__Information supplied__
- - - -
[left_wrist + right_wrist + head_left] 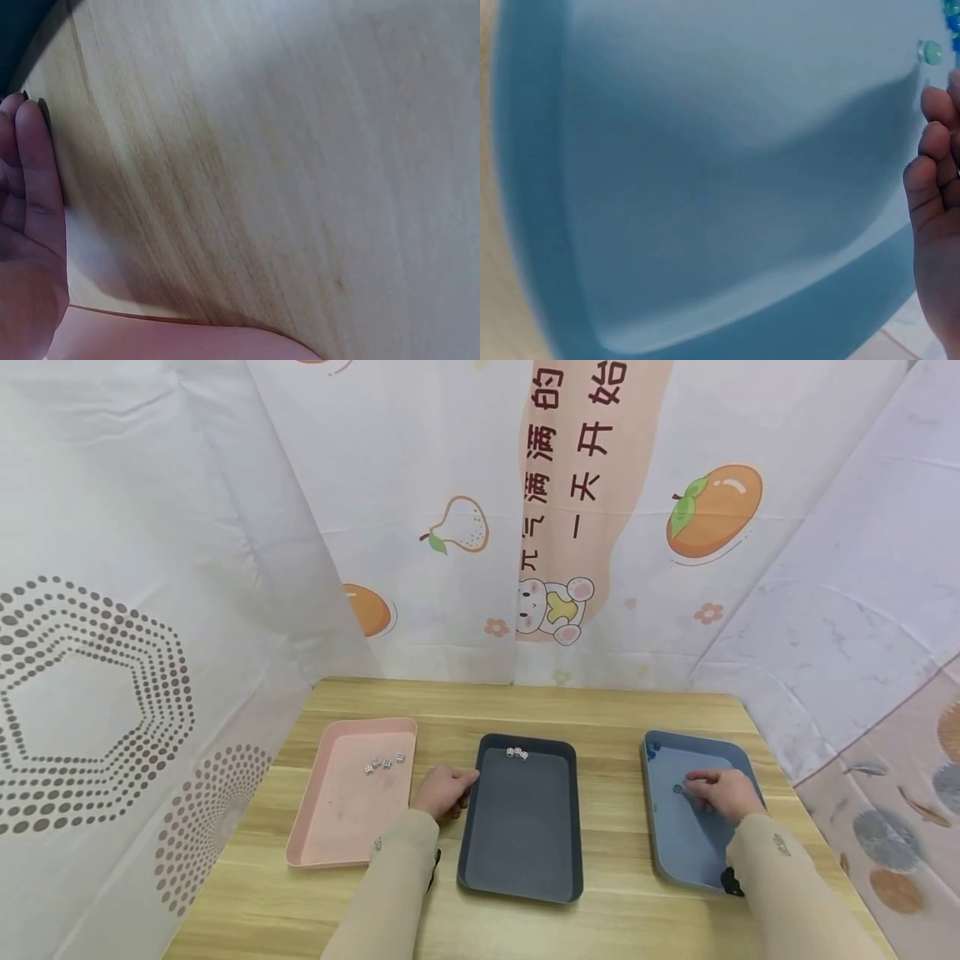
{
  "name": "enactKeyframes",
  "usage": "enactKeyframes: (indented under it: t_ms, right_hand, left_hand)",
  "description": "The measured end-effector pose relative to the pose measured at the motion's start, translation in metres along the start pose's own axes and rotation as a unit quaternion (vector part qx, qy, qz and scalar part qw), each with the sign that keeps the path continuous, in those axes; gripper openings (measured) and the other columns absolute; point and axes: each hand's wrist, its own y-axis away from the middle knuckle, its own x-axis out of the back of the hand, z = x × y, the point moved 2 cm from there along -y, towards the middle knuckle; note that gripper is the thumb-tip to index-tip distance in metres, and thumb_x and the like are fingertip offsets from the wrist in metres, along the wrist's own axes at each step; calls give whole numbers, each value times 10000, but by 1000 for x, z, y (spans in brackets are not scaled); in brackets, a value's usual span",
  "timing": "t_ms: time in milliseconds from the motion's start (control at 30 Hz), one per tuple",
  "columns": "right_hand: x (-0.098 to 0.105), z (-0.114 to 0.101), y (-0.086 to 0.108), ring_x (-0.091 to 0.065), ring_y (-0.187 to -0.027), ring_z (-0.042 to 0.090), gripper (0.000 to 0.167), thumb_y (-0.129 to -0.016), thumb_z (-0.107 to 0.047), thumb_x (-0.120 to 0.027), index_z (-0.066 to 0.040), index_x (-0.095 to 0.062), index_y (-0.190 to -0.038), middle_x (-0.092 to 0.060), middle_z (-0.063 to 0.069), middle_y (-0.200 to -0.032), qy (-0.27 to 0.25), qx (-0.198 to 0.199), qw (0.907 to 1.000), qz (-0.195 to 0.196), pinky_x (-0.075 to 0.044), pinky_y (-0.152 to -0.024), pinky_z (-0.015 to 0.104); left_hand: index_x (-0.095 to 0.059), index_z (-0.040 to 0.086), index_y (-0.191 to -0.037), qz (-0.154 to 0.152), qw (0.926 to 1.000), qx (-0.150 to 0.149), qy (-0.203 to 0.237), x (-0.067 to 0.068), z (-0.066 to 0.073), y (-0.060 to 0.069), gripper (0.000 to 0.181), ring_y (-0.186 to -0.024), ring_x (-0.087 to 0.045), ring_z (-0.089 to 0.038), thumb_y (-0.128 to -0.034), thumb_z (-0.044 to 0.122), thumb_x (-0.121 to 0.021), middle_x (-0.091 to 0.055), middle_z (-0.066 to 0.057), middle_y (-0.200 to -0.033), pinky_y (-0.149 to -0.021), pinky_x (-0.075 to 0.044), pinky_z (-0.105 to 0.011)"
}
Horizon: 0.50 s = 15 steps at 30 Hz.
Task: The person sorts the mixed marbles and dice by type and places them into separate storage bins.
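My left hand (444,791) grips the left rim of the dark grey tray (517,835) in the middle. In the left wrist view its fingers (37,161) lie against the wood beside that tray. Above the light blue tray (686,852) on the right hovers my right hand (723,793), fingers loosely bent and nothing seen between them. A small clear green bead (931,52) lies on that tray's floor, just off the fingertips. Blue and green beads (653,749) cluster in its far left corner. Three white dice (517,752) sit at the dark tray's far end.
On the left stands a pink tray (337,818) with several white dice (386,763). All three trays rest on a wooden table (615,793). Printed curtains (450,593) hang behind the table and at both sides.
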Motion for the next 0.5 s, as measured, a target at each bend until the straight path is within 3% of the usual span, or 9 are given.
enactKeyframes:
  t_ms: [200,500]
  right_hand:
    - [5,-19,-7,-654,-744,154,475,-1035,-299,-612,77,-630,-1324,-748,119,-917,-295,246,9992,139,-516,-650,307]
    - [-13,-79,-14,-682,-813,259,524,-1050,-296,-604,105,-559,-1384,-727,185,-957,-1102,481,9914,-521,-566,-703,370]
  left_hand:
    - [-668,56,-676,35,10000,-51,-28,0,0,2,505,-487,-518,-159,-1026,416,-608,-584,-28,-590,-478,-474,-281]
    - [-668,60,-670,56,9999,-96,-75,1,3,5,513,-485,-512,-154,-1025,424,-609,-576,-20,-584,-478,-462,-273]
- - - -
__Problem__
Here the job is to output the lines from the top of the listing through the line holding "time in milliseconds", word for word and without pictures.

__Exercise answer__
[left_wrist + right_wrist + head_left] 
{
  "name": "enactKeyframes",
  "usage": "enactKeyframes: (indented under it: t_ms, right_hand, left_hand)",
  "description": "The measured end-effector pose relative to the pose measured at the motion's start, translation in metres along the start pose's own axes and rotation as a unit quaternion (vector part qx, qy, qz and scalar part qw), each with the sign that keeps the path continuous, in those axes; gripper openings (measured) and the other columns absolute; point and axes: each hand's wrist, its own y-axis away from the middle knuckle, its own x-axis out of the back of the hand, z = x × y, the point moved 2 cm from there along -y, towards the middle knuckle; note that gripper is the thumb-tip to index-tip distance in metres, and thumb_x and the like are fingertip offsets from the wrist in metres, along the wrist's own axes at each step; calls give whole numbers, each value times 10000, but by 1000 for x, z, y (spans in brackets are not scaled); in brackets, a value's usual span",
  "timing": "t_ms: time in milliseconds from the motion's start (control at 30 Hz), one per tuple",

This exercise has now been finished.